THE PROBLEM: Give back, word for word, the lines in the listing below from the one holding "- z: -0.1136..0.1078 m" down to the one holding "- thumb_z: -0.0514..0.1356", both ends included.

# # # # #

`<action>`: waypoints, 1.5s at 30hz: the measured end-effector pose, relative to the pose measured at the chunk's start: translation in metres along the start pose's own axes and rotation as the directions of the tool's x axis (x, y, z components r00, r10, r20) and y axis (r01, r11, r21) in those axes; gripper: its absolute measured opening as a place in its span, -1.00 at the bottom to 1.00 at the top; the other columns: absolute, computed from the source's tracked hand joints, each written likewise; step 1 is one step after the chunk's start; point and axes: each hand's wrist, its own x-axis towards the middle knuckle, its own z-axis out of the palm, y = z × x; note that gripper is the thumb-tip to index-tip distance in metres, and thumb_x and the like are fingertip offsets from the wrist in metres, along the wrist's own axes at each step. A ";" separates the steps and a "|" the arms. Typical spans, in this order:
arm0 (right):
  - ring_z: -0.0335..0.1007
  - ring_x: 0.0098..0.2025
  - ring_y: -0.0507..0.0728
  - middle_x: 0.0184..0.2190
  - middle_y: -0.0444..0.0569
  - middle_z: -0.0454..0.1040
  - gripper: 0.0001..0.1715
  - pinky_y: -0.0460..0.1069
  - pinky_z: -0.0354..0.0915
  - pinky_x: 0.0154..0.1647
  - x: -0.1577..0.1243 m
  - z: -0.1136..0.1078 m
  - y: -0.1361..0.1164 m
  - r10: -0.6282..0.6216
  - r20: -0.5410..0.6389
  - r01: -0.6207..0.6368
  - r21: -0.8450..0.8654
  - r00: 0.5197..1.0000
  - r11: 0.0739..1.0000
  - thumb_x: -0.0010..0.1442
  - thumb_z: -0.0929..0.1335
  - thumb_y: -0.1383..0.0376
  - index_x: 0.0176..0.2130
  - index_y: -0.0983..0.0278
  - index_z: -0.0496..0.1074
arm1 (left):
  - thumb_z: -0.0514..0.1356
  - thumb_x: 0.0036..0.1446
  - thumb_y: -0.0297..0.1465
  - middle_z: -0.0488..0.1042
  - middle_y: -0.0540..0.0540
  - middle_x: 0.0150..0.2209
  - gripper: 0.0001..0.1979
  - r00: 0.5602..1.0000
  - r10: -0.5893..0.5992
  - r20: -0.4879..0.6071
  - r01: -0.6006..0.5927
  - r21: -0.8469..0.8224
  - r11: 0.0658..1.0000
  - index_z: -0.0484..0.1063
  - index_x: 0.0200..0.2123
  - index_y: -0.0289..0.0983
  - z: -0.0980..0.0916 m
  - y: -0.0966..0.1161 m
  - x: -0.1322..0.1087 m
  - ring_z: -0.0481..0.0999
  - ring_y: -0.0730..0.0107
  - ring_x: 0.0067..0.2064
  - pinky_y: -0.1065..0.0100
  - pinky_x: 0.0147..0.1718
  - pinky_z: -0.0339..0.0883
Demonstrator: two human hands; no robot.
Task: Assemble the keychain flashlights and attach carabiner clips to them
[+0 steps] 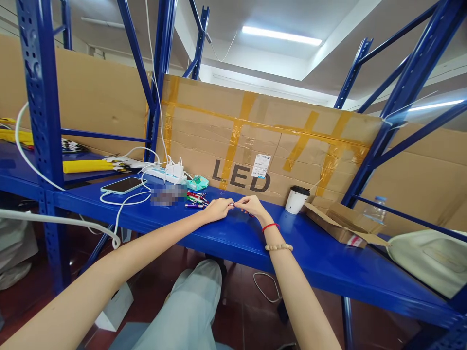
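Observation:
Both my hands meet over the blue shelf point(233, 238) in front of the cardboard wall marked LED. My left hand point(218, 209) is closed in a pinch on one end of a small thin object point(232, 204), which looks like one of the little pens. My right hand point(251, 204) pinches its other end; that wrist wears a red string and a bead bracelet. Just left of my left hand lies a small heap of coloured pens point(195, 199).
A phone point(123, 185) on a white cable lies at the left, beside a power strip point(166, 173) with chargers and a teal tissue pack point(198, 183). A paper cup point(296, 199) and an open cardboard box point(339, 221) stand to the right. Blue uprights frame the shelf.

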 end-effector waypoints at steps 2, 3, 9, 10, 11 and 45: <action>0.26 -0.29 -0.20 -0.35 -0.09 0.34 -0.52 -0.23 0.30 -0.23 0.001 0.000 0.001 0.040 0.024 -0.039 -0.019 0.999 0.999 0.18 0.20 0.09 -0.18 0.48 0.31 | 0.04 0.24 -0.32 0.44 -0.14 -0.18 -0.74 1.000 0.013 0.005 -0.013 0.016 1.000 0.37 -0.12 -0.36 0.001 0.000 0.001 0.45 0.31 -0.13 0.14 -0.13 0.33; 0.26 -0.28 -0.20 -0.34 -0.08 0.34 -0.52 -0.23 0.31 -0.22 0.001 0.000 0.002 0.060 0.036 -0.059 -0.025 0.998 0.998 0.18 0.20 0.08 -0.18 0.48 0.31 | 0.05 0.24 -0.33 0.43 -0.14 -0.17 -0.74 1.000 0.020 0.008 -0.021 0.021 1.000 0.36 -0.11 -0.36 0.002 -0.001 0.001 0.44 0.31 -0.12 0.14 -0.11 0.33; 0.26 -0.29 -0.21 -0.34 -0.08 0.34 -0.51 -0.23 0.31 -0.20 0.006 0.000 0.008 0.128 0.082 -0.128 -0.014 0.988 0.992 0.19 0.18 0.07 -0.19 0.47 0.31 | 0.04 0.24 -0.36 0.42 -0.14 -0.12 -0.74 0.999 0.053 0.008 -0.053 0.017 0.998 0.34 -0.05 -0.34 0.004 -0.002 0.002 0.42 0.29 -0.08 0.11 -0.08 0.30; 0.26 -0.30 -0.21 -0.35 -0.08 0.34 -0.51 -0.23 0.31 -0.21 0.006 0.000 0.008 0.128 0.082 -0.128 -0.006 0.988 0.992 0.19 0.17 0.07 -0.19 0.46 0.31 | 0.04 0.24 -0.36 0.42 -0.14 -0.13 -0.73 0.999 0.050 0.001 -0.050 0.015 0.999 0.33 -0.03 -0.33 0.005 -0.002 0.002 0.42 0.29 -0.09 0.12 -0.08 0.30; 0.25 -0.31 -0.22 -0.35 -0.08 0.34 -0.51 -0.24 0.30 -0.22 0.006 0.000 0.008 0.124 0.080 -0.124 0.004 0.989 0.992 0.19 0.17 0.07 -0.19 0.46 0.31 | 0.03 0.25 -0.35 0.42 -0.14 -0.14 -0.72 0.999 0.045 -0.006 -0.045 0.014 0.999 0.32 -0.02 -0.33 0.005 -0.002 0.002 0.43 0.29 -0.09 0.12 -0.08 0.31; 0.27 -0.27 -0.20 -0.29 -0.06 0.34 -0.51 -0.22 0.32 -0.21 0.010 0.000 0.016 -0.089 -0.044 0.094 0.115 0.995 0.989 0.18 0.20 0.10 -0.08 0.46 0.28 | 0.01 0.25 -0.27 0.42 -0.16 -0.13 -0.68 0.992 -0.119 -0.033 0.118 -0.035 0.992 0.31 -0.03 -0.35 0.003 0.002 0.002 0.45 0.30 -0.13 0.14 -0.14 0.35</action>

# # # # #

TASK SOLUTION:
  - z: -0.1136..0.1078 m
  - y: -0.1361..0.1164 m
  - r10: -0.6282..0.6216
  - r20: -0.5410..0.6389
  - r01: -0.6207..0.6368
  - r21: -0.8450..0.8654
  - r00: 0.5197..1.0000
  - r11: 0.0739..1.0000
  - thumb_x: -0.0010..0.1442
  - thumb_z: -0.0929..0.1335
  - thumb_y: -0.1383..0.0376
  - index_x: 0.0176..0.2130
  - index_y: -0.0983..0.0278
  - index_z: -0.0496..0.1074
arm1 (left):
  - thumb_z: -0.0514..0.1356

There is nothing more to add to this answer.